Carnegie Mellon robotics professor William “Red” Whittaker and his students built Red Rover to win the Google Lunar X PRIZE, a competition designed to boost the role of private companies in space and inspire innovation in spaceflight technology. The winning prize is $20 million, which will go to the first nongovernment team that lands a robot on the moon, gets the robot to travel half a mile or so, and sends high-definition video back to Earth—all by the end of 2015. A second-place prize of $5 million, along with bonuses for other achievements such as reaching the site of an Apollo landing, brings the total purse to $30 million. Although 26 teams are competing, Whittaker’s team is a clear leader. His firm, Astrobotic Technology, was the first team to make a down payment on a rocket that will carry its spacecraft and rover to the moon. Whittaker has also proved himself to be a champion builder of autonomous vehicles that can navigate extreme environments.
The Google Lunar X PRIZE comes at a major turning point for the U.S. space program. In 2010, following the recommendations of the Review of U.S. Human Space Flight Plans Committee, President Barack Obama directed NASA to encourage privately owned and operated spaceships to replace the retiring space shuttle. With input and seed money from NASA, the reasoning goes, private companies can design and construct ships more quickly and more affordably than the usual big contractors can produce vehicles for the government agency. In the same spirit, the Google Lunar X PRIZE seeks to foster a new class of private planetary missions, one that does not depend on expensive one-off spacecraft and political commitments that may not last beyond one administration. Instead researchers would pay private companies to launch their rovers and instruments. NASA has added its own incentives—an additional $30.1 million, split among six teams for surmounting technical feats that have stumped many government rovers, such as surviving the lunar night. The fate of private spaceflight companies after the Google Lunar X PRIZE is far from certain, and not everyone is convinced that a market exists for their services, but many researchers are excited about the prospect of commercially funded space science.

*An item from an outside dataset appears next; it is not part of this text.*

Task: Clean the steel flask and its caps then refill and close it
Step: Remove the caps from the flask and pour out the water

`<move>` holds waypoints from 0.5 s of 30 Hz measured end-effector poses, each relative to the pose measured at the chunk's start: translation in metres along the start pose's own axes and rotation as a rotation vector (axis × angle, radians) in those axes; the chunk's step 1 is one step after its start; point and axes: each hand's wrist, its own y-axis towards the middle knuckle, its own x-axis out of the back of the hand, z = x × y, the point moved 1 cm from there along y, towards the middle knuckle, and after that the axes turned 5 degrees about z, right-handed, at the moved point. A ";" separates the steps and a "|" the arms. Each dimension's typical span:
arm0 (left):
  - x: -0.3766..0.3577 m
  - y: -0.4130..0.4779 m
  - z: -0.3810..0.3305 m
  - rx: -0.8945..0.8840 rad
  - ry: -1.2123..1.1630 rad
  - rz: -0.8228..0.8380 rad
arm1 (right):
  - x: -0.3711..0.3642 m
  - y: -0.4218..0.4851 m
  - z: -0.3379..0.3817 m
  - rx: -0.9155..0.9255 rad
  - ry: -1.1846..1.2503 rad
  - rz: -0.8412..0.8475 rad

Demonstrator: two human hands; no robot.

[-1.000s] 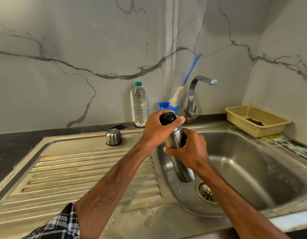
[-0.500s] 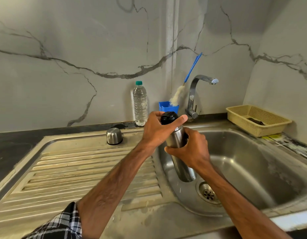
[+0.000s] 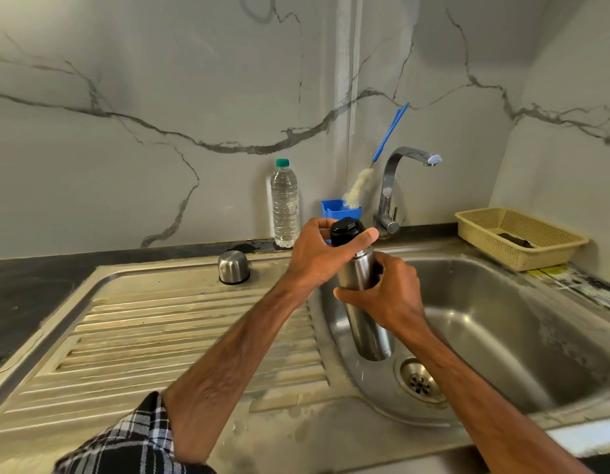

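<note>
While both hands held it over the sink basin (image 3: 502,319), the steel flask (image 3: 372,333) stood roughly upright, its base near the drain (image 3: 420,383); whether the base touched the basin floor could not be told.

- Black inner cap (image 3: 344,230): seated on the flask's mouth.
- Left hand (image 3: 317,258): fingers (image 3: 317,224) and thumb curled round the black inner cap, clamped on it from the left side.
- Right hand (image 3: 392,299): fingers wrapped round the flask's upper body, clamped on the steel just below the cap.
- Steel outer cap (image 3: 233,266): domed, mouth down at the back of the ribbed drainboard (image 3: 194,336), well apart from the flask.
- Plastic water bottle (image 3: 284,206): green-capped, upright on the dark worktop (image 3: 23,285) against the marbled wall.
- Blue tub (image 3: 334,206): behind the flask, beside the bottle.
- Bottle brush (image 3: 358,186): blue-handled, bristle end down in the tub, handle slanting up to the right.
- Tap (image 3: 392,186): chrome, spout turned to the right.
- Beige mesh basket (image 3: 515,258): on the worktop right of the basin, with a dark item (image 3: 514,239) lying inside.
- Checked sleeve (image 3: 132,439): on the left forearm.
</note>
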 end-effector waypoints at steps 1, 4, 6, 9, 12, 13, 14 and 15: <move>0.001 0.000 0.000 0.005 -0.015 0.054 | -0.001 -0.001 0.001 0.003 -0.005 0.005; 0.009 0.003 -0.001 -0.078 -0.040 0.223 | 0.001 -0.001 0.002 0.008 -0.002 0.015; 0.015 0.005 -0.001 -0.140 -0.015 0.240 | 0.004 -0.002 0.003 0.003 -0.001 0.017; 0.017 0.006 -0.002 -0.176 -0.001 0.066 | 0.004 -0.003 0.003 -0.010 -0.011 0.017; 0.026 0.007 -0.010 -0.154 -0.063 -0.155 | 0.001 -0.004 0.001 -0.016 -0.003 0.038; 0.031 0.009 -0.013 -0.153 -0.075 -0.189 | 0.000 -0.004 -0.001 -0.020 0.000 0.050; 0.037 0.011 -0.015 -0.152 -0.079 -0.201 | -0.001 -0.004 -0.002 -0.025 0.005 0.059; 0.043 0.012 -0.016 -0.148 -0.082 -0.203 | -0.001 -0.003 -0.003 -0.029 0.010 0.063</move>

The contest has a precedent in the $10-million Ansari X PRIZE, which ended in 2004, when SpaceShipOne became the first privately manufactured manned vehicle to leave the atmosphere. SpaceShipOne was a rocket plane built by Mojave, Calif.–based Scaled Composites, with funding from Microsoft billionaire Paul Allen. Virgin Galactic is now financing SpaceShipTwo. It has received more than $60 million in deposits from individuals who are willing to pay $200,000 each for the chance to float in microgravity and see Earth from a distance. NASA has contracted Virgin and six other private companies to fly scientific equipment onboard SpaceShipTwo and other spacecraft to conduct experiments on challenges such as transferring fuel without gravity. Now the organizers of the Google Lunar X PRIZE hope to duplicate this success for robotic planetary missions.
Few people are as qualified to get a robot on the moon as Red Whittaker. The 63-year-old may have done more than any other individual in developing the discipline of field robotics—taking robots out of controlled environments such as automobile factories and releasing them to do useful work in the wild. In the 1980s he designed and built the robots that explored damaged and dangerously radioactive areas of the partially melted-down Three Mile Island nuclear power plant. As founder and head of the Field Robotics Center at Carnegie Mellon, Whittaker has since made a career of breaking new ground in autonomous vehicles. He has created robots that hunt meteorites in the ice fields of Antarctica and robots that climb into the craters of active volcanoes in Alaska and Antarctica.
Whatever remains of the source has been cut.